Around 2011-12, Sumner started getting a little incoherent. But he would still throw me birthday parties, and he was still very much wanting to always do something special.
It’s hard to make when things ended. People ask me how long was I married to Jon [Peters], and I honestly cannot answer that question because I still have to run to his house when he needs something. It never ends, these things. But the last time Sumner and I communicated was in 2014. He called me. He said, “I need you to come up, please. I need help.” And I said, “I’ll be up there as soon as I finish my meeting. I will call you when I’m on my way.” I called and a new strange person answered and said, “Redstone residence.” Normally, Sumner would answer. I later discovered that all the staff had been changed. The driver, his butler. I never spoke to him again after that. You couldn’t bang down the door there because they had that place sealed. There were two gates. I wish I could have said goodbye.
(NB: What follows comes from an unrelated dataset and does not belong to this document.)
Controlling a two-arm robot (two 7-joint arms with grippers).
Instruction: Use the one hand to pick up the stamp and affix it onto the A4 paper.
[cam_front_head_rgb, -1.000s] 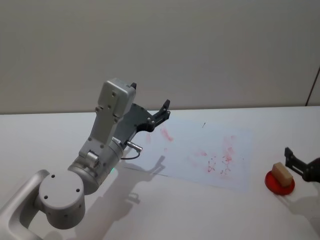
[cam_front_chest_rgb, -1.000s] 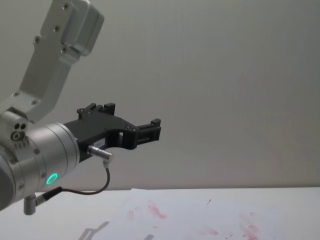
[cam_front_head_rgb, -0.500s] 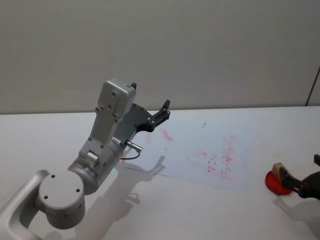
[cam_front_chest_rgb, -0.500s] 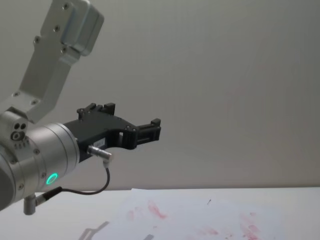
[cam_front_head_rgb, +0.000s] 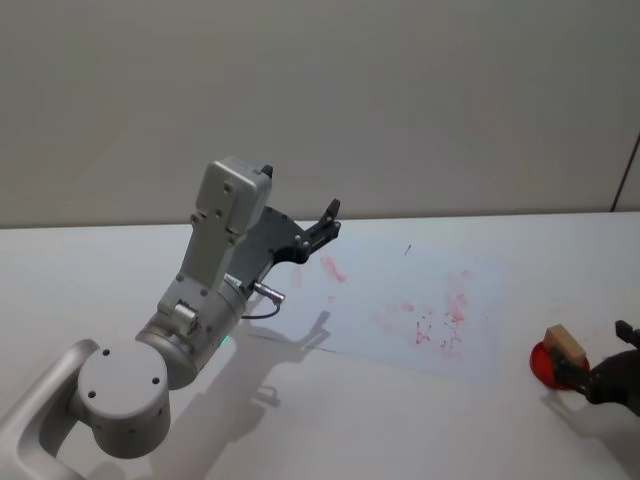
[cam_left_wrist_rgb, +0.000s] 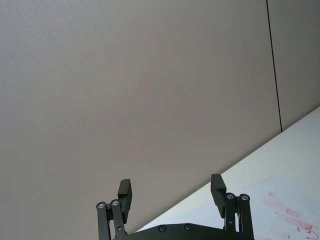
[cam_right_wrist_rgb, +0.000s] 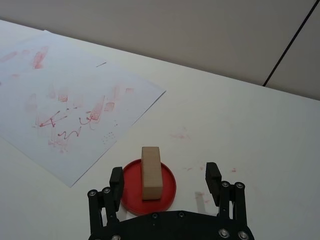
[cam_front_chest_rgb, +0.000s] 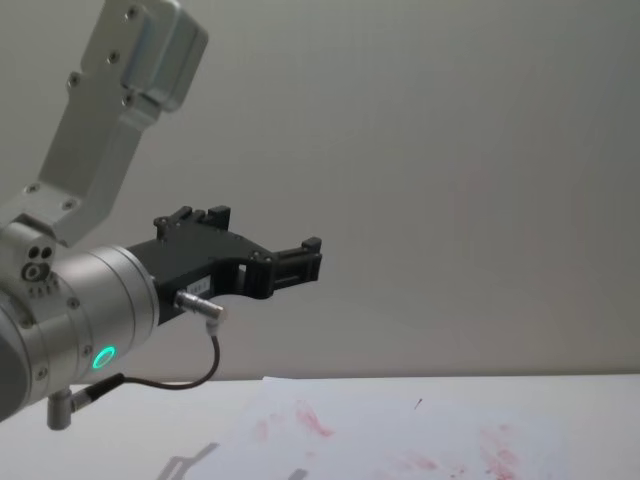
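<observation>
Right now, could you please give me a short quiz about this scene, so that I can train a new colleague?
1. True or false: the stamp lies on the A4 paper.
2. The right gripper has its jaws: A) open, B) shut on the stamp, C) shut on the paper.
3. Fill in: the stamp stands on a round ____ dish, while the left gripper is raised, far from it.
Key: 1 false; 2 A; 3 red.
</observation>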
Ultimately, he was a true visionary, a rogue, one of a kind. He would always see the trends before anyone else did, and he’s the one who shaped entertainment as we know it today. If he had been in charge in recent years, through the whole conversion from theatrical to streaming, I guarantee you he would not have missed this trend. He would have been ahead of the game.
Peters is the producer of How to Lose a Guy in 10 Days and is developing the film Legally Green.